The data must be written out once more, precisely as given.
[Dataset section Boundary: Start]
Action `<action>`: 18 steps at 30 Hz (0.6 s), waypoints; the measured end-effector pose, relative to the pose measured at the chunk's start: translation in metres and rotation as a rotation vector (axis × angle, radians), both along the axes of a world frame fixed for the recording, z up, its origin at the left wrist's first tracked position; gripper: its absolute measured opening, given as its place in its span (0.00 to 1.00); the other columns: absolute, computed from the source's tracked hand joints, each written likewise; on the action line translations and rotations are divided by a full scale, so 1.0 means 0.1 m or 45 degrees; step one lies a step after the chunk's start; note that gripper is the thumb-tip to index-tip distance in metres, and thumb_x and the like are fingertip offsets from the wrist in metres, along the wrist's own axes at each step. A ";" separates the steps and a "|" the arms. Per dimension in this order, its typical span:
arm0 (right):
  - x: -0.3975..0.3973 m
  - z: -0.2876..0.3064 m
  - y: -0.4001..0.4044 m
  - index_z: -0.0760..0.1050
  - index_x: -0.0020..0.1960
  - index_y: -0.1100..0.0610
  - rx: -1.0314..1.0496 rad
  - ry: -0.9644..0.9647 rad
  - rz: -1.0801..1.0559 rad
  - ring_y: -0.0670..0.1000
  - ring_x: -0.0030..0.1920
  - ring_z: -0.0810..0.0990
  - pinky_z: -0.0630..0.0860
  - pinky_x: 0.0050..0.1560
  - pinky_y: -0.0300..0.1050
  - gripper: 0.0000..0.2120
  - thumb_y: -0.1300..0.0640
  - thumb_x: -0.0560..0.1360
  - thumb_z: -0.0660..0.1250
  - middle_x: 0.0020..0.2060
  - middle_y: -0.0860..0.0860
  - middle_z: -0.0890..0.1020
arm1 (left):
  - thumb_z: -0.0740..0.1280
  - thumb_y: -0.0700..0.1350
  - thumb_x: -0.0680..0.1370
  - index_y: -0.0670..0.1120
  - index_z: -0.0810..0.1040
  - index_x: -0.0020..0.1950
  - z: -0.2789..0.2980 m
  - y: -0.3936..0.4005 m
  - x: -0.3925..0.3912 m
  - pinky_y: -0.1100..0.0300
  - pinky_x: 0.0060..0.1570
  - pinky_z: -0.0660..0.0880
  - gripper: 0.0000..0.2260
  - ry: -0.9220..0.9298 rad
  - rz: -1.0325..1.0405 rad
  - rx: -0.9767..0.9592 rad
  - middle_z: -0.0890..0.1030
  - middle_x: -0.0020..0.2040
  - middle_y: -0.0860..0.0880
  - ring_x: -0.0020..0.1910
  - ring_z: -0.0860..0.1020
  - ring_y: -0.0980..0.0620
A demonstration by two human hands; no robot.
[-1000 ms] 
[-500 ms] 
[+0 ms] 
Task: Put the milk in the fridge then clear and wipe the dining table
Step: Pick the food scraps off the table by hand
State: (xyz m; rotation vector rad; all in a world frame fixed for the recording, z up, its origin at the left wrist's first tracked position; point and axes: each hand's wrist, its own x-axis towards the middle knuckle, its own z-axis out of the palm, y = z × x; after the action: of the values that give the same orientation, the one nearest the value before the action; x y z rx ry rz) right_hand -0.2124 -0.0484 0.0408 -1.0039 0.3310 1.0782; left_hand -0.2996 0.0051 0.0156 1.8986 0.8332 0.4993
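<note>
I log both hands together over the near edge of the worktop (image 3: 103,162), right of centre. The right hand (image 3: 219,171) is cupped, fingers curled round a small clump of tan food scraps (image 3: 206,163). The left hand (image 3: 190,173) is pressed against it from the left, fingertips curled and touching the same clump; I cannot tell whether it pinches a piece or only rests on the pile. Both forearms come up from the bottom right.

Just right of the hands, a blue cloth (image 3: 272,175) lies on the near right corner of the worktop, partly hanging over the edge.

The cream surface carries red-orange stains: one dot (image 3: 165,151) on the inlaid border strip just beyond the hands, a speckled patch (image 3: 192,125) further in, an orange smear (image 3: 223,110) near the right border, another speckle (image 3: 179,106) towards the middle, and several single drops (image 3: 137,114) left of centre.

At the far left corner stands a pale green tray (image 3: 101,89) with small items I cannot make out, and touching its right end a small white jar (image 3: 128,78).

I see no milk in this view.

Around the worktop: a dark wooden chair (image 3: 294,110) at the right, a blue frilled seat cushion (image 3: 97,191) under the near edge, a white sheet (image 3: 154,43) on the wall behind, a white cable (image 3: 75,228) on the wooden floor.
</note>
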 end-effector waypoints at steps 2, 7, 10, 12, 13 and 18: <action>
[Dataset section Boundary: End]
◆ Reply ◆
Action `<action>`: 18 steps at 30 Hz (0.6 s), waypoints; the measured end-effector pose, relative to the pose measured at the chunk's start: translation in metres and rotation as a rotation vector (axis × angle, radians), both along the axes of a world frame fixed for the recording, z up, its origin at the left wrist's first tracked position; gripper: its absolute measured opening, given as its place in its span (0.00 to 1.00); the other columns: absolute, computed from the source's tracked hand joints, each written likewise; on the action line translations and rotations are divided by a full scale, so 1.0 means 0.1 m or 45 degrees; step one lies a step after the chunk's start; note that gripper is the thumb-tip to index-tip distance in metres, and thumb_x and the like are fingertip offsets from the wrist in metres, along the wrist's own axes at each step. A ";" separates the steps and a "|" the arms. Per dimension in this order, its typical span:
arm0 (right):
  - x: -0.3975..0.3973 m
  - z: -0.2876..0.3064 m
  - y: -0.4001..0.4044 m
  - index_z: -0.0760..0.1050
  - index_x: -0.0020..0.1960
  - index_y: -0.1100..0.0610
  - rx: -1.0314..1.0496 rad
  - ry: -0.9644..0.9647 rad
  - rz: -1.0801..1.0559 rad
  - ring_y: -0.0670..0.1000
  - ring_x: -0.0030..0.1920
  - ring_z: -0.0810..0.0990
  - pinky_z: -0.0630..0.0860
  - pinky_x: 0.0050..0.1560
  - pinky_y: -0.0300..0.1050
  - gripper: 0.0000..0.2120
  - thumb_y: -0.1300..0.0640
  - thumb_x: -0.0560..0.1360
  - thumb_z: -0.0660..0.1250
  - middle_x: 0.0020..0.2060
  - middle_y: -0.0860..0.0860
  - middle_z: -0.0890..0.1020
arm1 (left):
  - thumb_z: -0.0740..0.1280
  - thumb_y: -0.0700..0.1350
  - thumb_x: -0.0680..0.1370
  - index_y: -0.0670..0.1120
  - index_z: -0.0810..0.1040
  - index_x: -0.0020..0.1950
  - z: -0.2789..0.2980 m
  - y: -0.3936..0.4005 m
  - x: -0.3925..0.3912 m
  - pinky_y: -0.1100..0.0300
  - pinky_x: 0.0060..0.1570
  - pinky_z: -0.0660..0.0880
  - gripper: 0.0000..0.2260
  - ry: -0.9220..0.9298 rad
  - rz: -1.0325..1.0405 rad
  - rx: -0.9767..0.9592 rad
  - middle_z: -0.0890..0.1030
  - middle_x: -0.0020..0.2040
  - middle_y: -0.0860..0.0880
  - ring_x: -0.0020..0.1910
  - ring_z: -0.0860..0.1020
  - ring_y: -0.0980..0.0620
A demonstration by two human hands; no robot.
[-1000 ms] 
[-500 ms] 
[+0 ms] 
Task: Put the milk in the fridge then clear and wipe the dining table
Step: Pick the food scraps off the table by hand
State: (xyz m; rotation vector rad; all in a world frame fixed for the recording, z up, its origin at the left wrist's first tracked position; point and axes: each hand's wrist, its own x-axis towards the middle knuckle, its own z-axis out of the palm, y = z × x; after the action: of the values that give the same orientation, the one nearest the value before the action; x y z rx ry rz) right_hand -0.2124 -0.0484 0.0408 -1.0039 0.3310 1.0782; left_hand -0.2996 0.0051 0.0156 1.8986 0.8332 0.4993
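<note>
I log both hands together over the near edge of the worktop (image 3: 103,162), right of centre. The right hand (image 3: 219,171) is cupped, fingers curled round a small clump of tan food scraps (image 3: 206,163). The left hand (image 3: 190,173) is pressed against it from the left, fingertips curled and touching the same clump; I cannot tell whether it pinches a piece or only rests on the pile. Both forearms come up from the bottom right.

Just right of the hands, a blue cloth (image 3: 272,175) lies on the near right corner of the worktop, partly hanging over the edge.

The cream surface carries red-orange stains: one dot (image 3: 165,151) on the inlaid border strip just beyond the hands, a speckled patch (image 3: 192,125) further in, an orange smear (image 3: 223,110) near the right border, another speckle (image 3: 179,106) towards the middle, and several single drops (image 3: 137,114) left of centre.

At the far left corner stands a pale green tray (image 3: 101,89) with small items I cannot make out, and touching its right end a small white jar (image 3: 128,78).

I see no milk in this view.

Around the worktop: a dark wooden chair (image 3: 294,110) at the right, a blue frilled seat cushion (image 3: 97,191) under the near edge, a white sheet (image 3: 154,43) on the wall behind, a white cable (image 3: 75,228) on the wooden floor.
</note>
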 end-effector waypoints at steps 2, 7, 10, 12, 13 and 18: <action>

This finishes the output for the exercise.